- Aim of the exercise:
Scan the data. Collect each line that contains the word "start".
************
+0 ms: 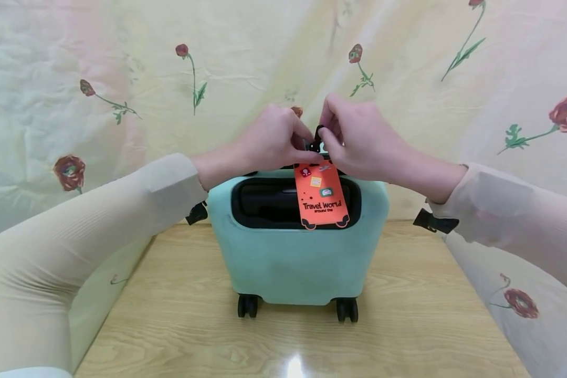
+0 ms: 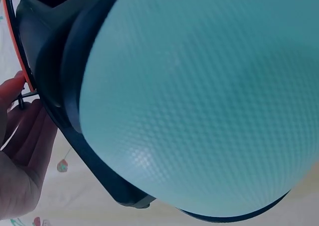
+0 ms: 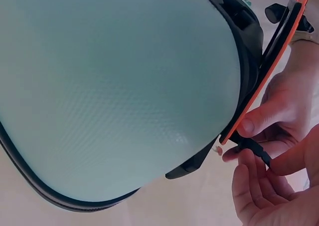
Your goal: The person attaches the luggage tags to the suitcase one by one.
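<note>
An orange luggage tag (image 1: 322, 194) printed "Travel World" hangs over the black recessed panel of a mint-green suitcase (image 1: 295, 262). My left hand (image 1: 275, 137) holds the tag's upper end, its thumb along the top edge. My right hand (image 1: 363, 135) pinches the tag's black strap (image 1: 318, 137) between thumb and fingers, just right of the left hand. In the right wrist view the strap (image 3: 255, 148) runs from the tag's end into the right fingers, and the tag (image 3: 271, 81) appears edge-on. The left wrist view shows the left hand (image 2: 22, 151) beside the suitcase's black trim.
The suitcase stands upright on black wheels (image 1: 347, 310) on a light wooden table (image 1: 179, 325). Behind it hangs a pale cloth (image 1: 245, 58) with red flowers. Black straps (image 1: 436, 221) hang from both sleeves' cuffs.
</note>
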### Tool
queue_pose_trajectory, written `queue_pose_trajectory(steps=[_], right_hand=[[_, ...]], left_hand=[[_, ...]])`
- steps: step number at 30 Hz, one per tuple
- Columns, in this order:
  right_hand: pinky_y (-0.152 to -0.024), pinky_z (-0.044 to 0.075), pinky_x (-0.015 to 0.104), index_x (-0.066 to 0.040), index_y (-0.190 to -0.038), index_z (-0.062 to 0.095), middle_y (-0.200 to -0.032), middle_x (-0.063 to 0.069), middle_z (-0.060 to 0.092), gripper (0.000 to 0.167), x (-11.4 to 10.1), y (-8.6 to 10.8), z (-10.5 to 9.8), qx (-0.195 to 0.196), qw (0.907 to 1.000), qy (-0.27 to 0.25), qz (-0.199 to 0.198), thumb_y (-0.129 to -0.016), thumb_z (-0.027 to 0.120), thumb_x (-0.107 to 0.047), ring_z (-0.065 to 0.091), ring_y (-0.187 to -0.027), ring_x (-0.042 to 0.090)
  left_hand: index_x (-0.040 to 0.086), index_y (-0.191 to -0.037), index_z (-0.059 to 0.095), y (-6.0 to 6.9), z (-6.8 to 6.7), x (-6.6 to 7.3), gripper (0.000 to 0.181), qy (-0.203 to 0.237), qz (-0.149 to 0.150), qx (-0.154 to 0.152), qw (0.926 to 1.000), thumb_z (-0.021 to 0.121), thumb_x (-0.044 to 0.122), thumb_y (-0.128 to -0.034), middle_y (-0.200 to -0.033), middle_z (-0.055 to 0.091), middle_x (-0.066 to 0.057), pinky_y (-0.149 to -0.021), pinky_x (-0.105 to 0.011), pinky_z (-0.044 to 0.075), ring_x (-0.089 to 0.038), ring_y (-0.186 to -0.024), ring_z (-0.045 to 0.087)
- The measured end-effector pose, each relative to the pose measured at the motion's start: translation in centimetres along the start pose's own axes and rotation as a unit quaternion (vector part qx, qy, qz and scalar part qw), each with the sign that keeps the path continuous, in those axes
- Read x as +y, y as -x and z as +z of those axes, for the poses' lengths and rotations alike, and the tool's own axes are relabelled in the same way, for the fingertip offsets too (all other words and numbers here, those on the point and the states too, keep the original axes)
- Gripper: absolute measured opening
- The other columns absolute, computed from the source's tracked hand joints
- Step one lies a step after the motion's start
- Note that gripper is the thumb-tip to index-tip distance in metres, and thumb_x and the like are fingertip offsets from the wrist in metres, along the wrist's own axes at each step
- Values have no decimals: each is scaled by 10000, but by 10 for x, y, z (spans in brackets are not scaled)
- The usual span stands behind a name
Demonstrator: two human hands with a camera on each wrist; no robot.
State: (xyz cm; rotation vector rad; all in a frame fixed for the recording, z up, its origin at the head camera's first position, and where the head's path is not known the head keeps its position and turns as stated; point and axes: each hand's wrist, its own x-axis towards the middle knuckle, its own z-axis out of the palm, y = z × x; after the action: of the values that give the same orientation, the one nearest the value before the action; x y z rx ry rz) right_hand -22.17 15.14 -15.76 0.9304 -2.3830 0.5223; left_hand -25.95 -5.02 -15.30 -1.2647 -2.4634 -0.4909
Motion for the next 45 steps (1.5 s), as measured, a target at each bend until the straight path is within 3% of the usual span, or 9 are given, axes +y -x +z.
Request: queue_pose_trajectory(steps=[5,13,16,20,25,30,34,37,45], right_hand=[[-689,510,323,-14,-979,547,-892,125,770,57,0,2,-2,-4,9994,-216,267,-1017,512,-38,710,-756,216],[-705,489,249,-25,-1007,558,-902,105,787,57,2,1,-4,33,9986,-413,319,-1030,516,-57,726,-785,188],[-728,488,221,-29,-1020,571,-918,98,793,53,4,0,-4,40,9985,-458,298,-1031,533,-64,741,-808,186],[-752,477,204,-39,-1006,577,-939,89,804,45,4,0,-3,63,9981,-533,311,-1026,555,-73,770,-847,192],[-711,453,190,-38,-992,563,-911,81,805,42,5,-1,-3,74,9970,-714,281,-1029,550,-55,752,-789,125],[-716,472,172,-62,-999,553,-904,98,791,57,7,1,-2,113,9944,-951,446,-1038,528,-29,665,-725,-60],[-718,471,178,-82,-998,557,-904,98,785,82,7,2,-3,190,9941,-958,470,-1037,517,-23,662,-720,-48],[-709,467,174,-77,-1006,562,-904,98,773,64,8,2,-2,250,9935,-1008,458,-1029,538,-21,665,-722,-15],[-815,566,119,-3,-1110,527,-923,125,697,89,11,3,5,240,9817,-1867,287,-1028,552,20,705,-757,24]], left_hand=[[132,-953,874,-1,2,-1,189,123,-70,-42,9999,885,310,-889,-713,782,-48,-813,-226,399,-108,-659,718],[112,-929,858,0,4,-4,165,657,-177,-70,9977,892,266,-879,-780,806,-53,-785,-193,508,-112,-713,757],[93,-1019,858,2,4,-5,171,1234,-491,-112,9911,877,201,-888,-865,827,-72,-800,-221,601,-128,-782,788],[81,-1064,856,5,4,-5,181,1777,-885,-5,9801,863,153,-898,-906,832,-84,-764,-222,610,-128,-816,789],[135,-943,871,6,4,-4,81,1527,-937,58,9838,873,201,-898,-840,819,-32,-683,-203,558,-77,-776,749],[176,-990,883,4,5,-3,140,1252,-1162,-92,9853,879,278,-894,-892,839,12,-705,-224,554,-49,-802,747],[171,-1025,878,3,6,-4,183,1314,-1380,-210,9815,874,300,-896,-912,842,11,-735,-234,554,-56,-814,740],[145,-1062,869,3,8,-6,215,1646,-1564,-286,9735,868,287,-900,-942,843,-9,-793,-238,583,-65,-848,759],[110,-1206,805,8,10,-9,341,2593,-2293,-610,9362,867,252,-902,-1068,830,-47,-901,-270,613,-104,-987,774]])
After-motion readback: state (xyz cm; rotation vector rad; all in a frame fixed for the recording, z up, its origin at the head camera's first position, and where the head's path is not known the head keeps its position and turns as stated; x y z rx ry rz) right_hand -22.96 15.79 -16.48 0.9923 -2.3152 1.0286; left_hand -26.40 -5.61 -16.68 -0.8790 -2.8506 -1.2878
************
- Task solution:
- The measured end-effector pose, each relative to the pose measured at the motion's start: translation in centimetres along the start pose's own axes and rotation as a unit quaternion (vector part qx, qy, qz and scalar part qw), each with the sign that keeps the path continuous, in those axes
- Step one lies a step after the motion's start

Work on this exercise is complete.